PROBLEM TO SOLVE
In the listing below, start your output at the line with "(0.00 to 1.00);" and end it after the line with "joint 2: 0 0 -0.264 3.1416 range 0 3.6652", copying every line exactly.

SOURCE DATA
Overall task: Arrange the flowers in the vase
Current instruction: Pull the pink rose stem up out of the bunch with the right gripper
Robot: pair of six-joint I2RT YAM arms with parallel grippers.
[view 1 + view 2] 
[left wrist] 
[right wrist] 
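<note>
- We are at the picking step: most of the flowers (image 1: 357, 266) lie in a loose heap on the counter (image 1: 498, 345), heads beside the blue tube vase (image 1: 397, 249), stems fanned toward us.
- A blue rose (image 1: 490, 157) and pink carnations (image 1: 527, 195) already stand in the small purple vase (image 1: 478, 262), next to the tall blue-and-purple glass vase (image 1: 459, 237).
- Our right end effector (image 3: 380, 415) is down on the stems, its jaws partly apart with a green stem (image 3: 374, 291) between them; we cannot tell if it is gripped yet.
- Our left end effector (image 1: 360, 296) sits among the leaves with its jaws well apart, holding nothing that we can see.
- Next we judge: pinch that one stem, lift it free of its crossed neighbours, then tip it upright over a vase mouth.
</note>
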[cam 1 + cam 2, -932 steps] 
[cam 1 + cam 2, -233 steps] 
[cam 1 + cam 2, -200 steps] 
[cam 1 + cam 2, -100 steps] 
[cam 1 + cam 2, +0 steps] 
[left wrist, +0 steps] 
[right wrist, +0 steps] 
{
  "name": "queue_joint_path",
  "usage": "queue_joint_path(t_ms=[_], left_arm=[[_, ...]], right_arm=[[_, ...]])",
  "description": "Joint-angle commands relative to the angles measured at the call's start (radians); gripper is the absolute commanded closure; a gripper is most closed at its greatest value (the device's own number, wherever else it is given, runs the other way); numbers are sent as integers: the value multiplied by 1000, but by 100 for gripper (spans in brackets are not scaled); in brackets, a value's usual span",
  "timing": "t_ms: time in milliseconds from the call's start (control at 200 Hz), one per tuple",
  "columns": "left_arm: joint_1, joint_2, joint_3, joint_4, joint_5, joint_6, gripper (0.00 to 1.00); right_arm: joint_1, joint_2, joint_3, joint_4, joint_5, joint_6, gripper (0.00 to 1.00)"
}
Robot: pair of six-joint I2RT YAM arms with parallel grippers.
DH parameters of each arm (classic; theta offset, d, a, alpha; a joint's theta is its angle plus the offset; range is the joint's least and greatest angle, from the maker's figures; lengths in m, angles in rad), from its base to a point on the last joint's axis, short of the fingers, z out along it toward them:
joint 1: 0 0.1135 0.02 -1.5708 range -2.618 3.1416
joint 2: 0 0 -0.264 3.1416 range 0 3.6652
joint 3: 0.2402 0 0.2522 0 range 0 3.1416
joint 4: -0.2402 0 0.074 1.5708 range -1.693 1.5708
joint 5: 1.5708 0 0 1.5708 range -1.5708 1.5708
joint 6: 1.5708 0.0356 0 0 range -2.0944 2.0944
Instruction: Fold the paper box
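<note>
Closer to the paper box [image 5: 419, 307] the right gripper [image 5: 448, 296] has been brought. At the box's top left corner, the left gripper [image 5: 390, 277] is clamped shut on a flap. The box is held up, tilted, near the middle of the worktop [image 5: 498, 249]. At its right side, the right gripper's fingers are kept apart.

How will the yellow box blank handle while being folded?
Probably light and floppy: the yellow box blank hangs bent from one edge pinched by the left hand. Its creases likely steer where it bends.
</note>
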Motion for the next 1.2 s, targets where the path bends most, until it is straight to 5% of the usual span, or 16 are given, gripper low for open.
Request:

TASK RESPONSE
  "columns": "left_arm: joint_1, joint_2, joint_3, joint_4, joint_5, joint_6, gripper (0.00 to 1.00); right_arm: joint_1, joint_2, joint_3, joint_4, joint_5, joint_6, gripper (0.00 to 1.00)"
}
Robot: pair of six-joint I2RT YAM arms with parallel grippers.
DH parameters of each arm (classic; theta offset, d, a, alpha; a joint's theta is its angle plus the offset; range is the joint's least and greatest angle, from the maker's figures; lengths in m, angles in rad), from its base to a point on the last joint's axis, short of the fingers, z out along it toward them:
joint 1: 0 0.1135 0.02 -1.5708 range -2.618 3.1416
joint 2: 0 0 -0.264 3.1416 range 0 3.6652

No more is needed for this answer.